Agriculture et agroalimentaire

L’agriculture est l’un des volets les plus sensibles de l’accord. C’est aussi l’un des plus concrets, car il mêle opportunités d’exportation, limites quantitatives, sauvegardes et maintien des normes sanitaires européennes.

AgroalimentaireQuotasNormes UE
3,3 Md€Exportations agroalimentaires de l’UE vers le Mercosur en 2024
344Produits alimentaires et boissons de l’UE protégés contre l’imitation
6,3 Md€Filet de sécurité prévu pour les agriculteurs européens
99 000 tQuota de bœuf Mercosur avec droit de 7,5 %

Des débouchés clairement identifiés

EU Trade souligne que les exportations agroalimentaires de l’UE vers le Mercosur représentaient 3,3 milliards d’euros en 2024. Les produits les plus souvent mis en avant sont l’huile d’olive, le vin, d’autres boissons, le chocolat et certains produits laitiers. Les tarifs actuels évoqués par les sources officielles pouvaient aller jusqu’à 31,5 % pour l’huile d’olive, 35 % pour le vin et certaines boissons, ou 20 % pour le chocolat.

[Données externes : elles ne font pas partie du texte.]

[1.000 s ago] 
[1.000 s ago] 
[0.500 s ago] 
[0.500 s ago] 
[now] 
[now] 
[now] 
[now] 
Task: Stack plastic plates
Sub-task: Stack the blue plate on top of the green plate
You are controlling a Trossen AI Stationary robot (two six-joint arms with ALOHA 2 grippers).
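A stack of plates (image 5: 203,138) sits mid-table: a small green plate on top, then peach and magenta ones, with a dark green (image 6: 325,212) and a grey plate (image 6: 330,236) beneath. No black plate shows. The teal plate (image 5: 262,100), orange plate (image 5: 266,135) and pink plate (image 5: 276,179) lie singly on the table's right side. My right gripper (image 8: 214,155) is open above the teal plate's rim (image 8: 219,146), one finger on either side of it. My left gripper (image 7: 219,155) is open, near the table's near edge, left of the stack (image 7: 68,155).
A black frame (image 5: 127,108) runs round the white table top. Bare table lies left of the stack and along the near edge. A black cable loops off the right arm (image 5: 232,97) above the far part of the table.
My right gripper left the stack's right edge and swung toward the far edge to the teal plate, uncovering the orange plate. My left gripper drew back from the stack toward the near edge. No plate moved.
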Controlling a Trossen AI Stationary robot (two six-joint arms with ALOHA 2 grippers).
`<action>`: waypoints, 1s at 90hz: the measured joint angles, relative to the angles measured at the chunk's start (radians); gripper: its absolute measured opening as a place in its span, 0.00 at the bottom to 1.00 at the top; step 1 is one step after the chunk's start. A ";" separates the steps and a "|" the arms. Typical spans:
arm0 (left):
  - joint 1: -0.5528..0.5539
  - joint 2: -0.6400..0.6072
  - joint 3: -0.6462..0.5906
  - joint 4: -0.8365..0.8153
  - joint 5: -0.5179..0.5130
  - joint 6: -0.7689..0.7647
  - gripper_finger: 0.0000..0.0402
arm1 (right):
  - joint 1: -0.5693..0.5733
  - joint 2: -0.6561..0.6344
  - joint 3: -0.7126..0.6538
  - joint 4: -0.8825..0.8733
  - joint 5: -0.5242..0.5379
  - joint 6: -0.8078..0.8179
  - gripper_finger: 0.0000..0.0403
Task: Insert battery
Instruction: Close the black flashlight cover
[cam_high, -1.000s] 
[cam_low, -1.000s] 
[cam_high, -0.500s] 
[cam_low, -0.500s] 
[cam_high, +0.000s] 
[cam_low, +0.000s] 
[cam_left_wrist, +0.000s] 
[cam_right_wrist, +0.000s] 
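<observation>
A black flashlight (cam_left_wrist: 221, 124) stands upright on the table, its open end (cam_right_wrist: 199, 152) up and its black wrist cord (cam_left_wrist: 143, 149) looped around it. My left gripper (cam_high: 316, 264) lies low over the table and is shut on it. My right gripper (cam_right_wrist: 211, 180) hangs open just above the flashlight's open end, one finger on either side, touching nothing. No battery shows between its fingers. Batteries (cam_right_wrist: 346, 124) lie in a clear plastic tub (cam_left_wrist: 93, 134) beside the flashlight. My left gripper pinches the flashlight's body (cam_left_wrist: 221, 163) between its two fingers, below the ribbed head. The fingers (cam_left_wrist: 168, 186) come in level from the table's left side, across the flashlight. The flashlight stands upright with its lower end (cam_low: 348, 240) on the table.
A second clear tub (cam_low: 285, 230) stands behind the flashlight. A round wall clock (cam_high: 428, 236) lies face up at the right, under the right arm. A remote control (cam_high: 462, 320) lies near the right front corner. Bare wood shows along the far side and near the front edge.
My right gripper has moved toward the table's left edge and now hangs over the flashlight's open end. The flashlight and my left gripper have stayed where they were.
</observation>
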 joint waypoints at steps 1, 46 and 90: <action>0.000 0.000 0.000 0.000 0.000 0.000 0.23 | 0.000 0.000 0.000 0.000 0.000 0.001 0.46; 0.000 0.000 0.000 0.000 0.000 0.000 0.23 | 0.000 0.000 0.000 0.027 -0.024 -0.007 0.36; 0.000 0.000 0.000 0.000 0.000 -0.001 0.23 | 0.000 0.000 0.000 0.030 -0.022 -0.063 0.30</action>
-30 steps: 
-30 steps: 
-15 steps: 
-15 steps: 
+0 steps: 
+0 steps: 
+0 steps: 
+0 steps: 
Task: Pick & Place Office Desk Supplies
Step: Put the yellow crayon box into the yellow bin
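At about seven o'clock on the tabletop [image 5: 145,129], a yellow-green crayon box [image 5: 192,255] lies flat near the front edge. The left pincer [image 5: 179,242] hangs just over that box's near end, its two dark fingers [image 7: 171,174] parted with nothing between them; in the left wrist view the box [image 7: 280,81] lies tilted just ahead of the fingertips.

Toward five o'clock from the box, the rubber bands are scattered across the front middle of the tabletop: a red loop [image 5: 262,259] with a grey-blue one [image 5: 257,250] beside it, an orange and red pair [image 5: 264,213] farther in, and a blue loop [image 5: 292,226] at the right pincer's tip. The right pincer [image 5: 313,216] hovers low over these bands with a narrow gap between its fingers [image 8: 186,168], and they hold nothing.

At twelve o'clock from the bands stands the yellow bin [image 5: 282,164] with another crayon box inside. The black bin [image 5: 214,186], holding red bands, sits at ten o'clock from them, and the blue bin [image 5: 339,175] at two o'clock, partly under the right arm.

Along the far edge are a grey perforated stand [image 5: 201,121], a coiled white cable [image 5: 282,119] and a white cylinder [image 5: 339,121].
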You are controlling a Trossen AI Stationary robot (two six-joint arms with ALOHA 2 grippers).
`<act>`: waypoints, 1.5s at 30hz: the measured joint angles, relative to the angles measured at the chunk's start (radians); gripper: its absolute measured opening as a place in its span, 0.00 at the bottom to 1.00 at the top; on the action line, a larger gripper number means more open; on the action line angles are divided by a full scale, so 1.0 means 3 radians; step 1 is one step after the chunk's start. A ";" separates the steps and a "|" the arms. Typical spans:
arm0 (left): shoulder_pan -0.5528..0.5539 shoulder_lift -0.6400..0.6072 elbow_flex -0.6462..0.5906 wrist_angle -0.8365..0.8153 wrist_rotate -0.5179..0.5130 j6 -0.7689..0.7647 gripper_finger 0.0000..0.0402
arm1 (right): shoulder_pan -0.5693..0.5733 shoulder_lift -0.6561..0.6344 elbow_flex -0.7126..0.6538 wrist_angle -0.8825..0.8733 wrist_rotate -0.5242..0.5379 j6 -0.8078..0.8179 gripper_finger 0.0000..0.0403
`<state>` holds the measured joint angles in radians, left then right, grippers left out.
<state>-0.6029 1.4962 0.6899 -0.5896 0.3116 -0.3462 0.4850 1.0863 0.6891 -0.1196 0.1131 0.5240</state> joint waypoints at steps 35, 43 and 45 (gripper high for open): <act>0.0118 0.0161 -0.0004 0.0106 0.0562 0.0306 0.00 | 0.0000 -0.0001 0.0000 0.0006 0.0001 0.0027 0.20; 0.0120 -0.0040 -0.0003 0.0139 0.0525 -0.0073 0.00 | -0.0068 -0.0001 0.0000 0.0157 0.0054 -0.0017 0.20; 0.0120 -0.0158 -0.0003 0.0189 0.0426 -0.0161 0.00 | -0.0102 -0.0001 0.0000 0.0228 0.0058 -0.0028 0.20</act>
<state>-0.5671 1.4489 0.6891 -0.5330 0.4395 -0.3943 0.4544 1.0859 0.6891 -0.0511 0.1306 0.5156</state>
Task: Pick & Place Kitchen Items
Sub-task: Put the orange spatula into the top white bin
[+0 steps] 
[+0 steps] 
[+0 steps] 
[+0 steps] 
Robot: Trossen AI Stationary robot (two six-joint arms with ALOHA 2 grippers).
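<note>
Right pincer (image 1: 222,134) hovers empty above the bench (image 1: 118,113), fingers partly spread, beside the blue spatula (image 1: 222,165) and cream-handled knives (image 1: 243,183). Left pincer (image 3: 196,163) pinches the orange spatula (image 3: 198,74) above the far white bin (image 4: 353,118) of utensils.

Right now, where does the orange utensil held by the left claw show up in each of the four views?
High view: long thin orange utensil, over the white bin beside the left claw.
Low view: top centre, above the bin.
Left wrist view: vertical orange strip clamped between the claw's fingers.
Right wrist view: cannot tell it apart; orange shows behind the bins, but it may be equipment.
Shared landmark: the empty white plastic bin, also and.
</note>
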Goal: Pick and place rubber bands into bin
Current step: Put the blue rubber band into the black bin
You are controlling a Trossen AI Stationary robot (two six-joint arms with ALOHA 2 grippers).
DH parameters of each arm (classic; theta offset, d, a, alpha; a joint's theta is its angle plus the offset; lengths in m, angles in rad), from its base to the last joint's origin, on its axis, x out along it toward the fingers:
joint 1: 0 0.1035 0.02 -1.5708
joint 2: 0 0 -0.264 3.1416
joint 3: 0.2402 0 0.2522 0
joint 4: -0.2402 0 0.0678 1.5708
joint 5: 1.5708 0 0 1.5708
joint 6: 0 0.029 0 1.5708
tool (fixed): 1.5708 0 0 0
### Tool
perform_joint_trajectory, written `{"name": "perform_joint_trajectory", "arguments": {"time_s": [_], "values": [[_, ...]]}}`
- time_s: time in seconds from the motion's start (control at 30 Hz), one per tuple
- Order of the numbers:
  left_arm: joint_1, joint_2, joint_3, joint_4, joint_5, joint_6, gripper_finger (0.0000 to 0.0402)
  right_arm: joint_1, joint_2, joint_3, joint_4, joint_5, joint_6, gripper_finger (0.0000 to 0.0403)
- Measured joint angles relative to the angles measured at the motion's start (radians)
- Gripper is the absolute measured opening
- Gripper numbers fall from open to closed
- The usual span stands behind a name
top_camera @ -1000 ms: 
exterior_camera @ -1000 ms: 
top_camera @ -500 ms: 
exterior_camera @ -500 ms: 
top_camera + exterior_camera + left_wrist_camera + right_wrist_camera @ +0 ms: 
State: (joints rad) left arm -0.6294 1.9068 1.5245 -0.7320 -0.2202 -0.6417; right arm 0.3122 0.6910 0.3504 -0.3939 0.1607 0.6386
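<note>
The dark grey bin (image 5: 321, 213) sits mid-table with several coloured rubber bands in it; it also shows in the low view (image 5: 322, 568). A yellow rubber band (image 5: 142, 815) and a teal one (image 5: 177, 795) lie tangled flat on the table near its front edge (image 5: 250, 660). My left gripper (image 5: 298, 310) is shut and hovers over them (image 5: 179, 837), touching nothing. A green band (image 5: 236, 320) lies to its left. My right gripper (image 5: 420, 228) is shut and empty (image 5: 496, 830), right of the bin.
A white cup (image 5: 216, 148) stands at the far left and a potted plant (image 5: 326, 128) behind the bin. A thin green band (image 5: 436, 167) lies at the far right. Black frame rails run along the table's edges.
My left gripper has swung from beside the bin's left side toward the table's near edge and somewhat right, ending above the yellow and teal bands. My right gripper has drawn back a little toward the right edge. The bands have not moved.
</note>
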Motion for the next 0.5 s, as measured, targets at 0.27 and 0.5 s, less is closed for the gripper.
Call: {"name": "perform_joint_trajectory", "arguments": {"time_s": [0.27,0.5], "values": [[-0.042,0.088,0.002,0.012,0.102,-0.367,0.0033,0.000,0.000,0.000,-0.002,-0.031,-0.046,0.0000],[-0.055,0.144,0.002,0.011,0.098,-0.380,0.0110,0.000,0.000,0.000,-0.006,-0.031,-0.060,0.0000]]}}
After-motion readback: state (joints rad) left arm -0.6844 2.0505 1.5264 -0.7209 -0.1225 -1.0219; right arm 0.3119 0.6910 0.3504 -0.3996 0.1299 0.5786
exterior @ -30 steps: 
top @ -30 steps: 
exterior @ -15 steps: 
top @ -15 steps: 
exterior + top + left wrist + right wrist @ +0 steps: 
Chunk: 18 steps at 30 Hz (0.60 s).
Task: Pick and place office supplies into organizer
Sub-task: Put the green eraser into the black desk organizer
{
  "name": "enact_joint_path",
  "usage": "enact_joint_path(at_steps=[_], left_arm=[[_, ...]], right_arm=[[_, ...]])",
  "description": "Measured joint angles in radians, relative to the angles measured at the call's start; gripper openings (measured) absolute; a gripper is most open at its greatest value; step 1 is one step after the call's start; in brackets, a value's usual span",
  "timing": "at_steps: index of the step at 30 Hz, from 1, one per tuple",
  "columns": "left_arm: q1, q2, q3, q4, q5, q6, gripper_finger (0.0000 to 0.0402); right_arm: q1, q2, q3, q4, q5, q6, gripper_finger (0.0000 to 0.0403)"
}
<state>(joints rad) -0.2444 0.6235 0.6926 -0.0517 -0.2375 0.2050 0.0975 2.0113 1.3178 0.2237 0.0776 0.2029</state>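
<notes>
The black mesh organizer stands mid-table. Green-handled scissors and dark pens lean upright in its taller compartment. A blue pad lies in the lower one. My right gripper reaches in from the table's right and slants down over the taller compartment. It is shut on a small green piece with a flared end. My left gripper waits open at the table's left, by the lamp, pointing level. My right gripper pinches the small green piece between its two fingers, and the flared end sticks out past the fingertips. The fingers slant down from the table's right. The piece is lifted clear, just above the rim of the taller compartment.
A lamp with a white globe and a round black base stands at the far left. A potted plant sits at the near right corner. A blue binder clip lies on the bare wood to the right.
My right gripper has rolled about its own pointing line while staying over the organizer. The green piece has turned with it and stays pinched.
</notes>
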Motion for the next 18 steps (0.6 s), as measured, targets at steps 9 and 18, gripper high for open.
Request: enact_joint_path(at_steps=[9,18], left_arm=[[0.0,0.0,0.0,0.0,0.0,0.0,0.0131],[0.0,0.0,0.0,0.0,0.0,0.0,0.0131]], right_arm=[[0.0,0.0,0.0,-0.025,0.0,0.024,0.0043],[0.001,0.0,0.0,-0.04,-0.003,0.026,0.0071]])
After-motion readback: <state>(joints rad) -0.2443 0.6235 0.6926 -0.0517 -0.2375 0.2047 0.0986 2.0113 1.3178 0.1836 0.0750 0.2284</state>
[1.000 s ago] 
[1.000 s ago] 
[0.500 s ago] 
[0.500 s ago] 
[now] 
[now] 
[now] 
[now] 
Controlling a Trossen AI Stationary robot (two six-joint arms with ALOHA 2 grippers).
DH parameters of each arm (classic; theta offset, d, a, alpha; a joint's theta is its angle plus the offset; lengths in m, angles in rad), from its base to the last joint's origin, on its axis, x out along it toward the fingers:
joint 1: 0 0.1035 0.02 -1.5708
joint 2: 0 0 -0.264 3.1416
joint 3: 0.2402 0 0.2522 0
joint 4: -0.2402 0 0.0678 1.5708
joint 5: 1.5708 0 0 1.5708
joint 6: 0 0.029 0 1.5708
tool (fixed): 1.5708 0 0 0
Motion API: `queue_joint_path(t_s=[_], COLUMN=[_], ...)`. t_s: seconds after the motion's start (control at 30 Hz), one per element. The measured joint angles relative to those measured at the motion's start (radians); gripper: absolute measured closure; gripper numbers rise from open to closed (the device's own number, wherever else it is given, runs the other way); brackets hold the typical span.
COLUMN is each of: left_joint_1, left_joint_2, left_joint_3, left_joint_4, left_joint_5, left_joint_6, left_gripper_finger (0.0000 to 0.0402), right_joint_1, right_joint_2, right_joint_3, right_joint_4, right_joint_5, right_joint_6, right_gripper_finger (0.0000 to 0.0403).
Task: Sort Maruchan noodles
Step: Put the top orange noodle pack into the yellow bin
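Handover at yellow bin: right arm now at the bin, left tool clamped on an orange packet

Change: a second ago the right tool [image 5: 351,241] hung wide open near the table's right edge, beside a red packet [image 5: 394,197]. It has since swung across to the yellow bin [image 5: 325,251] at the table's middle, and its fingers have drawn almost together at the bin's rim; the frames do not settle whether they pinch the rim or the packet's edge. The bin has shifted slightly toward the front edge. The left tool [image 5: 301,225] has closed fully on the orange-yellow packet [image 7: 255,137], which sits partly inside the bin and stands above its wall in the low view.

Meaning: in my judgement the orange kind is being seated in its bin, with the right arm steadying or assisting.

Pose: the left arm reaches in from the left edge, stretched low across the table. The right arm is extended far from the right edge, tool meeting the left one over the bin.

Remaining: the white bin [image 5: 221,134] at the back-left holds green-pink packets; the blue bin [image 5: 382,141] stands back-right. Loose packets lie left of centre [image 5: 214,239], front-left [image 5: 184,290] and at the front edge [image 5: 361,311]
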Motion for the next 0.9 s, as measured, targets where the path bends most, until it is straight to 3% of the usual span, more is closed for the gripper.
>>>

Une ouverture encadrée côté européen

Les institutions européennes insistent sur le fait que l’accès au marché européen reste limité pour les produits sensibles. Pour le bœuf, le quota annoncé est de 99 000 tonnes avec un droit de 7,5 %, soit environ 1,5 % de la production européenne. Pour la volaille, le quota atteint 180 000 tonnes, soit environ 1,3 % de la production de l’UE. Des quotas existent aussi pour l’éthanol, le riz, le miel et certains sucres.

Normes, santé et déforestation

Les textes officiels rappellent que les standards sanitaires et phytosanitaires de l’UE ne changent pas avec l’accord. Les produits importés doivent rester conformes aux règles de l’Union. EU Trade précise également que les produits importés devront respecter les exigences européennes liées à l’absence de déforestation, ce qui renforce l’idée d’un commerce encadré et non d’une ouverture sans conditions.

Comment lire cette page en pratique

Pour une entreprise agroalimentaire, l’intérêt n’est pas seulement théorique : il faut regarder produit par produit, droits applicables, quotas, origine, certifications et chaîne documentaire. Pour un projet réel, l’appui d’un spécialiste local et d’un conseiller douanier reste indispensable.